RECORD EXCERPTS

┌────────

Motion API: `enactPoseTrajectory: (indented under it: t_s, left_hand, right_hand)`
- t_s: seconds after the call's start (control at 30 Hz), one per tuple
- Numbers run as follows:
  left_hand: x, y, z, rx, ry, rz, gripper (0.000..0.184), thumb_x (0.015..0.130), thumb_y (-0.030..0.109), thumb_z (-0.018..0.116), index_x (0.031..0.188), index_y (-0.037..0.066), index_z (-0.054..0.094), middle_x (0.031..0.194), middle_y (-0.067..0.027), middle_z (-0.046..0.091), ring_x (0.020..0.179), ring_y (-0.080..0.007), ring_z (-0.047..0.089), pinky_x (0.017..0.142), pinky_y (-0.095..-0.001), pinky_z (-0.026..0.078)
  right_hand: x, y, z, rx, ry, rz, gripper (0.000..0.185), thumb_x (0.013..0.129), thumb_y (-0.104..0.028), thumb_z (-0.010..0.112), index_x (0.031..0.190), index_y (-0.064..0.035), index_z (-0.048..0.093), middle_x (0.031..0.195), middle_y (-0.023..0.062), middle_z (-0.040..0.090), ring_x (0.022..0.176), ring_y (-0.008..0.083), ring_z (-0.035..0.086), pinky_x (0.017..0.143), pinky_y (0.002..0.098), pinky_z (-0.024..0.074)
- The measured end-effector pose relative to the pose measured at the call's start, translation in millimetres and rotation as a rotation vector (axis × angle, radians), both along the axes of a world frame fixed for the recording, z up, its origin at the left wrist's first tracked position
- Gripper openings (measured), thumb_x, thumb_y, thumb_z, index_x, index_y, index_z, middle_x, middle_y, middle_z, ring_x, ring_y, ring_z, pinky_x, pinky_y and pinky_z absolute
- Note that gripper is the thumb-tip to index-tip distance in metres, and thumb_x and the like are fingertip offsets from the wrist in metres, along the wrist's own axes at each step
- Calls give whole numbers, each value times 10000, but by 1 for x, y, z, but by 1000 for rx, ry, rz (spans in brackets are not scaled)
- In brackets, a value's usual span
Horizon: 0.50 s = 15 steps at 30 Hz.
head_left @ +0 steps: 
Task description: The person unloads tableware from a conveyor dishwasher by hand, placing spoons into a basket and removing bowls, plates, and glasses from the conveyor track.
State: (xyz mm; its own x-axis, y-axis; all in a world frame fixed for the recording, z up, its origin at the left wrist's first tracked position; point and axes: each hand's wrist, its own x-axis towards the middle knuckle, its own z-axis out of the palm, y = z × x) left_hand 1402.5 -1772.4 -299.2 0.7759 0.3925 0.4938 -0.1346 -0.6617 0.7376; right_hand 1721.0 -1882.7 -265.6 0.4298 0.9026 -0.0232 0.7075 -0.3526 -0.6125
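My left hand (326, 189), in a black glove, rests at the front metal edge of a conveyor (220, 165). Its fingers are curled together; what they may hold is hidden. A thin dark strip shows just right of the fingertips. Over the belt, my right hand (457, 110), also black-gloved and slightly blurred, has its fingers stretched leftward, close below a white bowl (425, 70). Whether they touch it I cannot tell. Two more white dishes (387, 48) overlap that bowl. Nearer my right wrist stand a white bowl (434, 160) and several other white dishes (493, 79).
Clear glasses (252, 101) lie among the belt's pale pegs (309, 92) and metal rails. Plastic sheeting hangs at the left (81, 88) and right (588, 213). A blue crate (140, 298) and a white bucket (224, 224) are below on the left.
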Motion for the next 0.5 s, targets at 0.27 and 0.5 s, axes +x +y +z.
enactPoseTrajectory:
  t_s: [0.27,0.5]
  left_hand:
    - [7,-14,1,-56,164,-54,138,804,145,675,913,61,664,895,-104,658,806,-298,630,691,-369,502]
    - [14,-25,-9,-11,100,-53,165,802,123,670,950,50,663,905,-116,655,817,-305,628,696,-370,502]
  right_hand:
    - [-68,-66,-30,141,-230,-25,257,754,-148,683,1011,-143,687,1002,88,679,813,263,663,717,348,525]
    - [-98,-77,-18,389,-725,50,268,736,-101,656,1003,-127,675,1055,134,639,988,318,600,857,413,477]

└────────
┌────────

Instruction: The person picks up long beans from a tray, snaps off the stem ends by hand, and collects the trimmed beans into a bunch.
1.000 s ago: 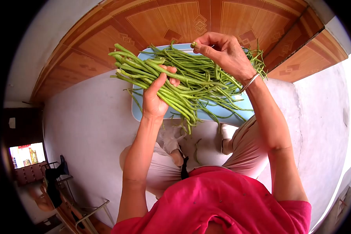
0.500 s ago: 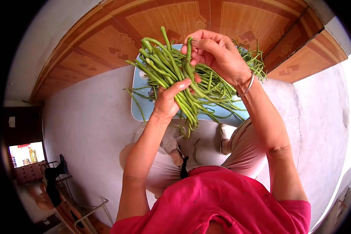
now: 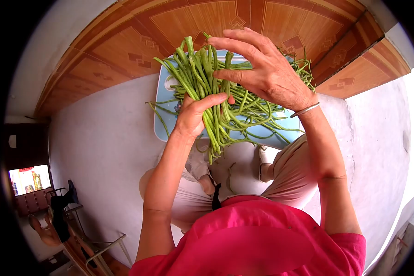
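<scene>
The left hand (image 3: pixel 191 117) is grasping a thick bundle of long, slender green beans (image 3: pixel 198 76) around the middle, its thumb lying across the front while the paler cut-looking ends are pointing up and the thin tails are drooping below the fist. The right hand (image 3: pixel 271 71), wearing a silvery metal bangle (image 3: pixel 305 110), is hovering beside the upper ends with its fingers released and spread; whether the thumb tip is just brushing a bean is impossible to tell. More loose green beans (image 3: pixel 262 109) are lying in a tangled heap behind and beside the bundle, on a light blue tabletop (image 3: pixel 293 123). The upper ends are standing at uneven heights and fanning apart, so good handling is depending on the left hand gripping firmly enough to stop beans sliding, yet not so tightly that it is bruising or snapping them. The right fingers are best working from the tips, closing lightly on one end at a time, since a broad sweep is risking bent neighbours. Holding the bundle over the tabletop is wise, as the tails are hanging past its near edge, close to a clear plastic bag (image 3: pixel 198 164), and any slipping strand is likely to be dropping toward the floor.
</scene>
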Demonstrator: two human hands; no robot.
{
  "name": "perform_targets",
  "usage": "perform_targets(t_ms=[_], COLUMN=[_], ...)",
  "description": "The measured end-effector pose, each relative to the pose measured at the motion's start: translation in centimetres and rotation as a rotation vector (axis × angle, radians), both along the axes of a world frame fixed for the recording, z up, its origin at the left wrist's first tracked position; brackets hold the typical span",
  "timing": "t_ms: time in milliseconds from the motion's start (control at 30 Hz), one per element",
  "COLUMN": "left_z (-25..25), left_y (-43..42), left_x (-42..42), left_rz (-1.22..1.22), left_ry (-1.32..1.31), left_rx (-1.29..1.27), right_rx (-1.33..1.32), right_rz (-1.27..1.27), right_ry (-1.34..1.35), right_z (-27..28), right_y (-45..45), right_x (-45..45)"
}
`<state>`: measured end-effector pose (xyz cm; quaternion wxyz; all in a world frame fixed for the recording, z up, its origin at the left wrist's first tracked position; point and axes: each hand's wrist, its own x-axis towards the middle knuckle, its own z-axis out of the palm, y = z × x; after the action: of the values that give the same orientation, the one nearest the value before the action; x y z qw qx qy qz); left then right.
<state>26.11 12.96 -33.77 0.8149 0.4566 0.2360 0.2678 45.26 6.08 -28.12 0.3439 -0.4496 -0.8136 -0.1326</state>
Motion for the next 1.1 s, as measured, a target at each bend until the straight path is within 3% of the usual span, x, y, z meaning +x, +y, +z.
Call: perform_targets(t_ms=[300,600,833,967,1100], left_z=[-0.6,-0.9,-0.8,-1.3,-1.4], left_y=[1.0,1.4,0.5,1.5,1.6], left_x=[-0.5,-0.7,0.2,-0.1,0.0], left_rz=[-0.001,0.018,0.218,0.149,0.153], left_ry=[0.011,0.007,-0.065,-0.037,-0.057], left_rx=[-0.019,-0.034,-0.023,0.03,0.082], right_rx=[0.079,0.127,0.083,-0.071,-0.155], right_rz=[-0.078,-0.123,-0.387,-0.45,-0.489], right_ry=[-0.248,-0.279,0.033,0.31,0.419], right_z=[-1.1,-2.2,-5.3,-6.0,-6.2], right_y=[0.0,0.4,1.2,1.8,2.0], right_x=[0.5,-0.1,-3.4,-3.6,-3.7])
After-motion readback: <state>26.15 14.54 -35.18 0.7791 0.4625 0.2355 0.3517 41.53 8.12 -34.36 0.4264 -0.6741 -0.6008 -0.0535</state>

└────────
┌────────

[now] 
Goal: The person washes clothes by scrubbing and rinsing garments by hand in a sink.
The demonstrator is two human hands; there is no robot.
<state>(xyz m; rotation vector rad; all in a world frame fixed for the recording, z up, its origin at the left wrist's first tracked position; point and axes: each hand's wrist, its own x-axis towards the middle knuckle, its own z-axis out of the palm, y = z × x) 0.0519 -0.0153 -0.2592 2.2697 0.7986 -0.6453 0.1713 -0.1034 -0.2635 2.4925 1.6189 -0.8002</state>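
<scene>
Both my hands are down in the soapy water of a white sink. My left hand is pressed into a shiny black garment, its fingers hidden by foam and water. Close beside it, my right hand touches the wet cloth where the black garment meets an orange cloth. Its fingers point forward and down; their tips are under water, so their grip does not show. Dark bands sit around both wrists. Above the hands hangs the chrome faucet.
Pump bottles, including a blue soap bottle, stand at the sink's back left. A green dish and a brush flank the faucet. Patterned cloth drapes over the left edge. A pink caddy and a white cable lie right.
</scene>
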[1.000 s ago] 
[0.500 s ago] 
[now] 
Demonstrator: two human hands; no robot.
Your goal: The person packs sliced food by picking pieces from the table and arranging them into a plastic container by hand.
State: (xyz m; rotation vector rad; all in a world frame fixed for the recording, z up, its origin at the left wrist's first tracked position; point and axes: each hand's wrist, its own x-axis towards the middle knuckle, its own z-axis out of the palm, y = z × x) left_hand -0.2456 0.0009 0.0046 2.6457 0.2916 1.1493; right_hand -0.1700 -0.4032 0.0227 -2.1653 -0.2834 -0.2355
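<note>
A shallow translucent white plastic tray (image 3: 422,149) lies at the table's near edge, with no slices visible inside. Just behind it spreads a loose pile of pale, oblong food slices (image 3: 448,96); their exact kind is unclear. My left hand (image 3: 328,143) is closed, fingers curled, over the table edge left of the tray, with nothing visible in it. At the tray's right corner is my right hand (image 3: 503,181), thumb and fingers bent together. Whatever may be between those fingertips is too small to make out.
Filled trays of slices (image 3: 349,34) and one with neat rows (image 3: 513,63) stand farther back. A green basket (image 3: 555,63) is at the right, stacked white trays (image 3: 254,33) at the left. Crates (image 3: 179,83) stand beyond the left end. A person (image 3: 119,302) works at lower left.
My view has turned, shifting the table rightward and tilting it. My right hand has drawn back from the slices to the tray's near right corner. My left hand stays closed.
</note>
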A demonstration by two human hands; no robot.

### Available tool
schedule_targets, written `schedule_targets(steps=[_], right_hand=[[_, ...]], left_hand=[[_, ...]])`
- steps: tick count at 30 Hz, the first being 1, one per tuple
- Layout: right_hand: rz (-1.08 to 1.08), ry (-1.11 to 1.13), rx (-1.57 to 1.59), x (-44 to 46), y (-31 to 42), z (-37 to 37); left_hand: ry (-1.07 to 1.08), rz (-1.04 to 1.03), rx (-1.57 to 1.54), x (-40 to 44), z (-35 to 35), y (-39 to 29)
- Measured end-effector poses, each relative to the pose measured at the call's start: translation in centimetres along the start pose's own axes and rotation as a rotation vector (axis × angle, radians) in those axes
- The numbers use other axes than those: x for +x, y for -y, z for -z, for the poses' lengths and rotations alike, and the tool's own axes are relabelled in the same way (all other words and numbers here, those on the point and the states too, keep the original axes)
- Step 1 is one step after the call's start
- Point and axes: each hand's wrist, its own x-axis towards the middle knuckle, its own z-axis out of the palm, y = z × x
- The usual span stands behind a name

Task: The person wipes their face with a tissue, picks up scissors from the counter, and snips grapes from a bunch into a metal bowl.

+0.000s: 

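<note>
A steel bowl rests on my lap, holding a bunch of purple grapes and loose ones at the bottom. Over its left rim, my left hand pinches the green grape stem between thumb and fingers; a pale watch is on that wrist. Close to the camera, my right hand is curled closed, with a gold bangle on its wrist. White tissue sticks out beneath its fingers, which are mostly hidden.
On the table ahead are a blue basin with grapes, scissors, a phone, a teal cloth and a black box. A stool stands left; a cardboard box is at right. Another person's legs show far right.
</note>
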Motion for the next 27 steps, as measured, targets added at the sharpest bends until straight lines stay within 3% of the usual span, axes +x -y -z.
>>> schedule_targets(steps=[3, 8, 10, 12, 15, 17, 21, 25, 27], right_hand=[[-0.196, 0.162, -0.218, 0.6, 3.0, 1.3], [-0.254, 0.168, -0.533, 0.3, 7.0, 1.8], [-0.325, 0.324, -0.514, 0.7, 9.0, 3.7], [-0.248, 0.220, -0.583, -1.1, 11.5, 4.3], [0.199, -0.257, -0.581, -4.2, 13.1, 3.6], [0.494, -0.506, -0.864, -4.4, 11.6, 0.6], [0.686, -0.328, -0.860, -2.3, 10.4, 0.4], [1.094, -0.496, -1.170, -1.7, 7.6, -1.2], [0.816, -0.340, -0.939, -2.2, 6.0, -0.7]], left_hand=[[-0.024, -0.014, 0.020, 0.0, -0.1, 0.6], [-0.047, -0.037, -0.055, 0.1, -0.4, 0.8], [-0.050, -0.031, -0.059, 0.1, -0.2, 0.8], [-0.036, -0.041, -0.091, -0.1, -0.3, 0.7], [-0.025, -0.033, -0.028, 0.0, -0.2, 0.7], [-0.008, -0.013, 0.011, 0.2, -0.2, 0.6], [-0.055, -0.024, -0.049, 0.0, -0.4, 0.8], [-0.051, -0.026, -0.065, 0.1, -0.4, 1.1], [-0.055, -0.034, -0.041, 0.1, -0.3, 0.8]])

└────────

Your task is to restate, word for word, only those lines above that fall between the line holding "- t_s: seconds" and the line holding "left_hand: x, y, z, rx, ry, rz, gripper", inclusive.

OUTPUT
- t_s: seconds after the call's start (control at 30 Hz), one per tuple
- Numbers run as follows:
  left_hand: x, y, z, rx, ry, rz, gripper (0.000..0.184), thumb_x (0.015..0.130), thumb_y (-0.030..0.109), thumb_z (-0.018..0.116), index_x (0.031..0.188), index_y (-0.037..0.066), index_z (-0.054..0.094), middle_x (0.031..0.194), middle_y (-0.067..0.027), middle_z (-0.046..0.091), ring_x (0.020..0.179), ring_y (-0.080..0.007), ring_z (-0.047..0.089), pinky_x (0.017..0.142), pinky_y (-0.095..-0.001), pinky_z (-0.026..0.078)

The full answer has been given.